THREAT MODEL

Trust nothing on the wire.

AI coding agents execute tools with real-world consequences, and every input they consume — model output, relay responses, fetched web pages, repository content — can carry injected instructions. Recent research such as “Your Agent Is Mine” (arXiv:2604.08407) shows how practical these hijacks are. Sieve's answer is a checkpoint on the one wire you control: the localhost hop between your agent and the LLM API.

What Sieve assumes

Sieve assumes either end of the conversation can be wrong: the prompt leaving your machine may carry secrets it should not, and the response coming back may carry a tool call the model was talked into. It also assumes the path in the middle — a relay or proxy you route through — can rewrite a tool_call before it reaches you.
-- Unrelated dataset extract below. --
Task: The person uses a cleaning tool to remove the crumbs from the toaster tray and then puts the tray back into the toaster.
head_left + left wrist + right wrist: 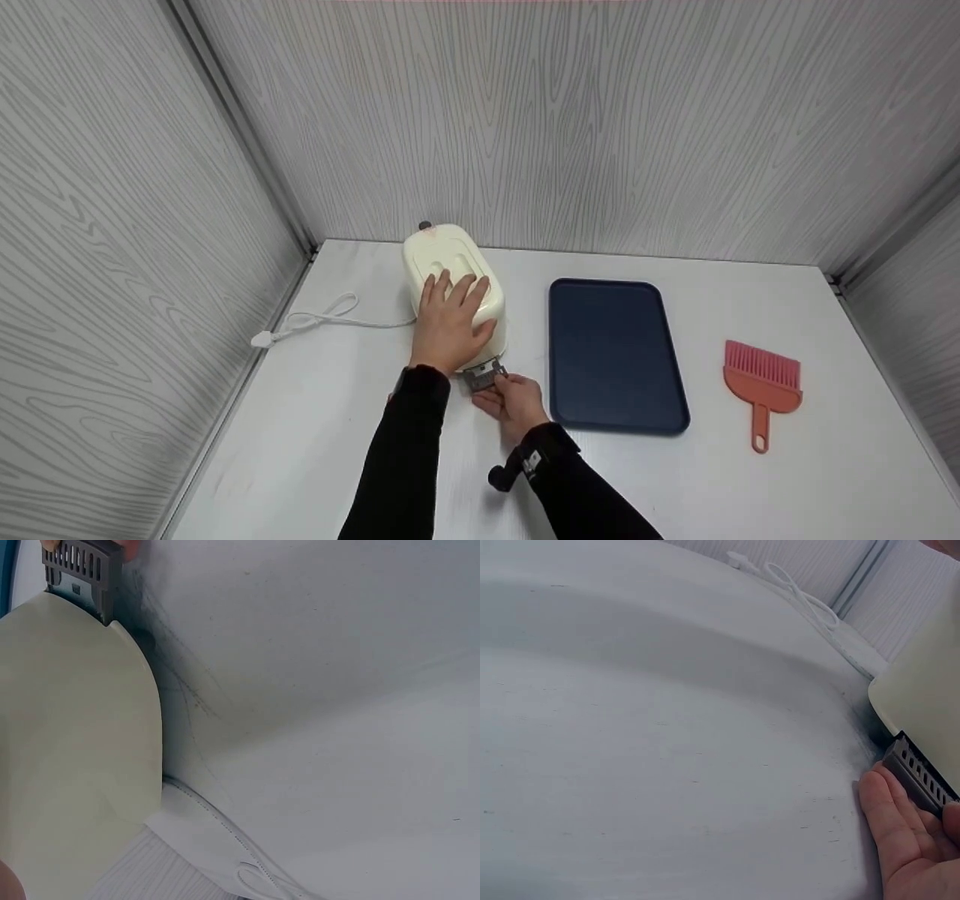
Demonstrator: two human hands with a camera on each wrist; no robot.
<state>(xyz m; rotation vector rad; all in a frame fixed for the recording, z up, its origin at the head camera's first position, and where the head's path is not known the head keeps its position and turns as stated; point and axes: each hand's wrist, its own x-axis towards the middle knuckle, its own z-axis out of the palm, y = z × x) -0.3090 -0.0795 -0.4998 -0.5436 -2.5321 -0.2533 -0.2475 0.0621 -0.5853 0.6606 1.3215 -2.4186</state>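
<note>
A cream toaster (448,244) with a rounded, covered top stands near the back of the white table. My left hand (451,330) rests on top of it with the fingers spread. At the toaster's near end, my right hand (519,405) pinches the slotted grey end of a crumb tray (482,376) between thumb and fingers. In the left wrist view the crumb tray (84,568) sticks partly out from the toaster's lower edge. The right wrist view shows the fingers (889,817) under the slotted end; the inner part of the crumb tray is hidden inside the toaster.
A dark blue tray (615,356) lies to the right of the toaster. Farther right is a pink-bristled brush (763,382) with an orange handle. The toaster's white cord (330,319) and plug lie on the left. Wood-grain panels (510,120) enclose the back and sides.
</note>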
Every external input is treated as hostile until checked against local policy and your intent.

Threats defended

ThreatWhat Sieve does
Secret exfiltration (outbound) API keys, high-entropy secrets, BIP39 seed phrases (checksum-verified), Bitcoin WIF and BIP-32 extended private keys are redacted in place before the request leaves 127.0.0.1 — automatic, no popup, with a status-bar notification.
Prompt-injected / malicious tool calls (inbound) Critical tool calls — signing, transfers, sensitive-path access — are intercepted at the tool-call boundary and held for explicit human confirmation before anything runs.
Address swaps EVM addresses seen in a session are tracked; a near-identical substitute coming back in a response is flagged before you sign.
Multi-step exfiltration chains Sequence detection recognizes staged secret-exfiltration patterns across turns (notify-only, conservative by default).
Canary decoys Decoy credential files planted in sensitive directories raise an inbound alert on any tool call that reads them.
Untrusted relays Responses from relays and proxies get the same inbound inspection as official upstreams — a relay that rewrites tool calls is caught at the same gate.
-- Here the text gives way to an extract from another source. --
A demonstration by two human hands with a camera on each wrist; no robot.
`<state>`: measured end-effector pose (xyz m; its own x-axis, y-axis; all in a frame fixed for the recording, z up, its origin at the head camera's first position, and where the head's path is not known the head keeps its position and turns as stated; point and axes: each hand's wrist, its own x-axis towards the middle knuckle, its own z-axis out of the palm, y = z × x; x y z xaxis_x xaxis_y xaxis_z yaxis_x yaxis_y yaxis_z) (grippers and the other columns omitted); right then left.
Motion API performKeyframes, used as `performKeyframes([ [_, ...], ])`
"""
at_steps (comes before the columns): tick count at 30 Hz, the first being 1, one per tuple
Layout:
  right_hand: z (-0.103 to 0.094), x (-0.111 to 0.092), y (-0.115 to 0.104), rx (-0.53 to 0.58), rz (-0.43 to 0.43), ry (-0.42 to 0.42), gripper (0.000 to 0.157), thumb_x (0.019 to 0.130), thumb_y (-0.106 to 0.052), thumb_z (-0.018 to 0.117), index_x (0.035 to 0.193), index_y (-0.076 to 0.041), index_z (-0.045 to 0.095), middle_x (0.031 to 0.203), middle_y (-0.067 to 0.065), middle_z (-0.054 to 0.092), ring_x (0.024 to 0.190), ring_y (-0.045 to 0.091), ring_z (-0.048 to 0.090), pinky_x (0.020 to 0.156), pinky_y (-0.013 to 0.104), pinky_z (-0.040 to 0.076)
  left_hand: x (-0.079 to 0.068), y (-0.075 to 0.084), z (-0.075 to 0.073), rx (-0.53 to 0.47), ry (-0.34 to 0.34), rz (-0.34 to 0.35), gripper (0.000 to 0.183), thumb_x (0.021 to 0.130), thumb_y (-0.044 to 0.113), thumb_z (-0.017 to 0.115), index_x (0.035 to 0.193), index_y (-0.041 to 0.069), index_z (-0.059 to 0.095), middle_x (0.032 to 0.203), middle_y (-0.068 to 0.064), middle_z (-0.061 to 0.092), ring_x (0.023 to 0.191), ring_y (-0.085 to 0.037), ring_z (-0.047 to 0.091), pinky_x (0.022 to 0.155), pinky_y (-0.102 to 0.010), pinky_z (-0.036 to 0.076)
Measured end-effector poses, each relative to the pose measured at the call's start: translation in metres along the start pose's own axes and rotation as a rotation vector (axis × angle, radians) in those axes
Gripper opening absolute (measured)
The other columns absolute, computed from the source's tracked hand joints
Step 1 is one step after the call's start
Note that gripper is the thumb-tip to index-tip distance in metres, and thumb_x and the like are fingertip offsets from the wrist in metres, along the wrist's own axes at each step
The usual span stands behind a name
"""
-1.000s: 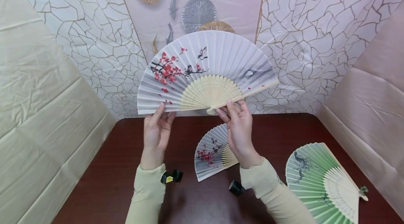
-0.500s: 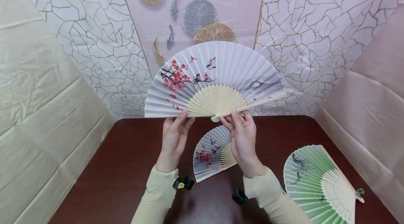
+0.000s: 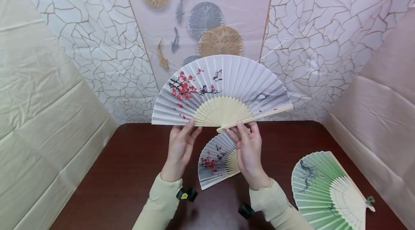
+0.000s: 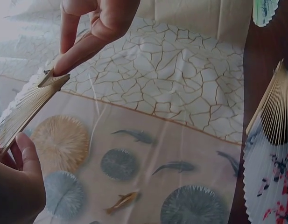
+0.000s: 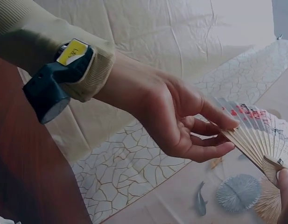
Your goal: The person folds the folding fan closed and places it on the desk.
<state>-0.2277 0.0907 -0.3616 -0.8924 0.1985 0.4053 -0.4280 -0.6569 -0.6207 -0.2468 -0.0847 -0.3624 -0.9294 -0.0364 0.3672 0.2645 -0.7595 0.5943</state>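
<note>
An open white folding fan (image 3: 240, 79) with red blossoms, birds and pale ribs is held up above the far table edge. My left hand (image 3: 179, 150) pinches its lower left edge, thumb in front and fingers behind. Close to the pivot, my right hand (image 3: 250, 156) grips the right guard stick, also thumb in front. The left wrist view has the fan (image 4: 29, 105) nearly edge-on. In the right wrist view my left hand (image 5: 172, 116) pinches the ribs, while only a bit of my right hand (image 5: 285, 189) appears beside the pivot.
A smaller-looking grey-white blossom fan (image 3: 210, 167) lies spread on the dark red table (image 3: 129, 179), partly hidden by my right hand. A green fan (image 3: 319, 186) with a tassel lies spread at the right. Patterned cloth (image 3: 97, 43) hangs behind, and plain cloth borders both sides.
The held fan has come down in the head view and shifted slightly right. My left hand has slid rightward along its lower edge toward the pivot; my right hand keeps its grip.
</note>
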Motion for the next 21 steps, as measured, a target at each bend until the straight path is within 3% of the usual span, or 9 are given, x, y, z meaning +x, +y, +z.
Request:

Detection on both directions

Outbound — every request body passes the outbound filter pipeline before forwarding. Most findings are auto-redacted in place; the highest-certainty private-key and seed-phrase matches hold the request for confirmation instead, and a refusal returns an explicit sieve_blocked error to the agent.

Inbound — response streams are inspected at tool-call boundaries. Some rules enforce through the agent's PreToolUse hook; the rest hold the stream itself (with keep-alive) until you decide via the GUI or sieve decisions. Every inbound detection covers all four content routes with parity: Anthropic SSE, Anthropic JSON, OpenAI SSE, and OpenAI JSON — a rule that only watched streaming responses would be a bypass, not a defense.

Fail-closed semantics

  • Critical cannot be disabled — in any mode, preset, or configuration. There is deliberately no --yolo flag.
  • If no decision arrives — the GUI is gone, the CLI is silent, a timeout expires — the held action is blocked, not released. Signing-related holds time out at 120 seconds, closed.
  • While a stream is held, upstream chunks buffer in memory up to a hard cap (256 KB by default); overflowing the cap terminates the stream closed rather than letting content slip through.
  • Headless approval has a floor: signing, transfers and sensitive-path decisions cannot be approved from the CLI at all — they require the GUI.
  • On non-streaming JSON responses, where a stream cannot be held open, the hold degrades to an outright block — never to a pass.
  • Degraded mode keeps blocking Critical: losing the GUI or the audit store never relaxes enforcement.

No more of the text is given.